Muitas vezes, principalmente quando alguém famoso morre, as pessoas costumam expor que estão “de luto” e o representam com a cor preta em imagens. O sentimento de luto, porém, vai muito além dos símbolos representativos.
A sua mais conhecida forma é relacionada à morte de pessoas próximas ou queridas. O luto é isso também, mas é mais amplo. É aquele vazio relacionado à perda de alguém ou de algo. É também a mudança, o novo, o inesperado, aquilo deixado para trás quando modificações na vida ou na rotina acontecem. Pode ser sentido ao sair de um emprego, ao mudar de casa ou durante o fim de um relacionamento.

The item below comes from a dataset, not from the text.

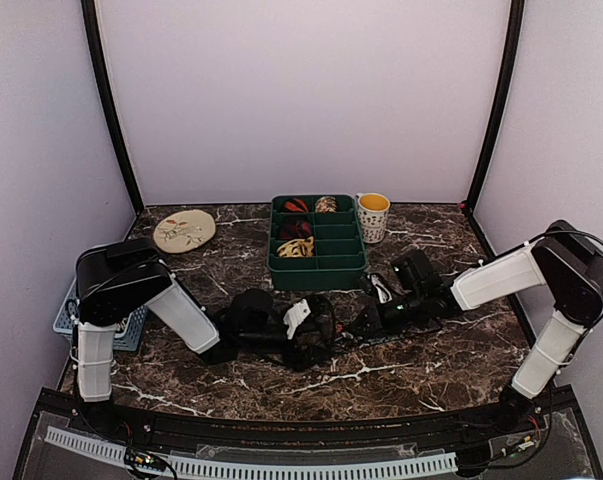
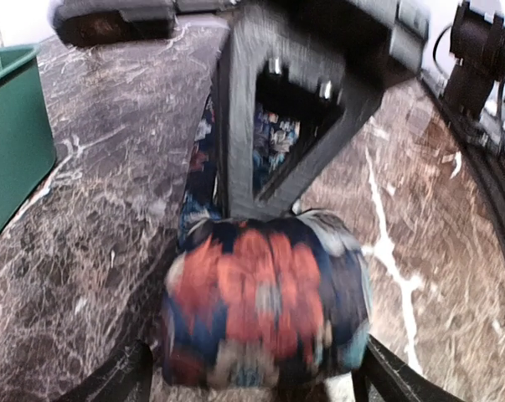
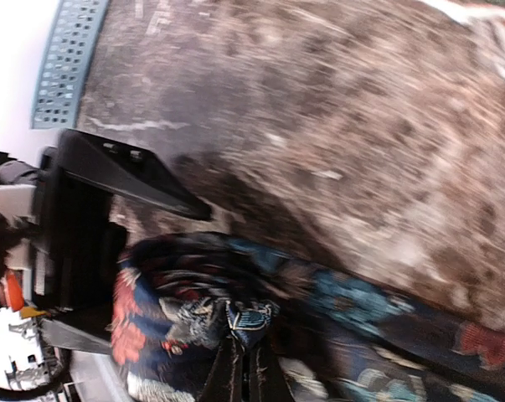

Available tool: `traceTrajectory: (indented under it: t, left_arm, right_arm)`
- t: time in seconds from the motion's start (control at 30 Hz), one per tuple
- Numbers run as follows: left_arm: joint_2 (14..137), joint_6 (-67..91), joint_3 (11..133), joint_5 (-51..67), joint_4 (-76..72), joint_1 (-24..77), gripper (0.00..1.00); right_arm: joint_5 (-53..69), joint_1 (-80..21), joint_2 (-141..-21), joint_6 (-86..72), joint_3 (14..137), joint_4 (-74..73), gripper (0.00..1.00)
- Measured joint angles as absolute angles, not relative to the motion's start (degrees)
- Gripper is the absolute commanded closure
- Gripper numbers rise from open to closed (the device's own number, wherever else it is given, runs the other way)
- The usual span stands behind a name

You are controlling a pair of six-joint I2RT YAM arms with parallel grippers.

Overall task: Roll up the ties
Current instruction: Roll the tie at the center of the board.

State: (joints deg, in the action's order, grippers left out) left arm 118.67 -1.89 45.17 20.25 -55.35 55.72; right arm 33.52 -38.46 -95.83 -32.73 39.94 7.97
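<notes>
Green tray [image 1: 317, 268] at the back of the worktop [image 1: 431, 370] holds rolled ties [image 1: 295, 247] in several compartments. In the left wrist view, the left end effector [image 2: 252, 387] stands apart either side of the coiled floral tie [image 2: 265, 310]. In the right wrist view, the right end effector [image 3: 244, 373] is pinched together on that tie's fabric.

The dark marbled bench [image 1: 431, 370] is carrying a green divided tray [image 1: 317, 277] at the back middle, with a mug [image 1: 372, 217] standing just right of it and a cream plate [image 1: 184, 230] lying well to its left. A partly rolled floral tie [image 2: 265, 306] is lying near the middle, and a blue basket [image 1: 65, 312] is sitting at the left edge.
</notes>
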Motion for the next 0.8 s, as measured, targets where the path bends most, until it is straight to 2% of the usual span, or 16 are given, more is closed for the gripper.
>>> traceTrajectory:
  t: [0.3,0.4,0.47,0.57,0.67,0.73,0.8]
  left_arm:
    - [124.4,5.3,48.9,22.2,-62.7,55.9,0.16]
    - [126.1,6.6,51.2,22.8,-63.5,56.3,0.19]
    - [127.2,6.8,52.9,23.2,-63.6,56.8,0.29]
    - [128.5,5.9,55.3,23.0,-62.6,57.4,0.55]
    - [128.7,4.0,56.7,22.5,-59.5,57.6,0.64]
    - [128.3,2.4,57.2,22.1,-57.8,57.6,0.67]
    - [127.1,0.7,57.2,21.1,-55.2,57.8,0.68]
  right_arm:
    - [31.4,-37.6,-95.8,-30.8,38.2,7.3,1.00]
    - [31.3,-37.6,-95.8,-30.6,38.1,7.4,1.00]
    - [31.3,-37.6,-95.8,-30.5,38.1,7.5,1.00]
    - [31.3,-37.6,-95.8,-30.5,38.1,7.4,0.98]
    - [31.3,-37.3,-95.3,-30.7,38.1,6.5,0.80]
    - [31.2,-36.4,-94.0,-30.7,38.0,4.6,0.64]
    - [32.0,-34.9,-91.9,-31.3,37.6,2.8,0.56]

Em todas essas situações, ter fé pode ser determinante para o processo de “elaboração” do luto que, em outras palavras, significa conseguir seguir em frente. Segundo a psicóloga Julita Sena, que tem capacitação em morte e luto, e realiza pesquisa de doutorado sobre o assunto, ter fé é muito importante, pois de alguma forma auxilia, orienta, esclarece sobre a questão da perda.
“A gente vê que muitas pessoas na fase do luto, na verdade, se distanciam da fé pela dificuldade de compreender, pois procuram o porquê. ‘Por que eu perdi? Por que comigo? Por que essa pessoa?’. Vejo a fé e a religião como suportes que ajuda na organização das ideias no sentido de orientar, esclarecer sobre aspectos relacionados à vida e sobre a morte” .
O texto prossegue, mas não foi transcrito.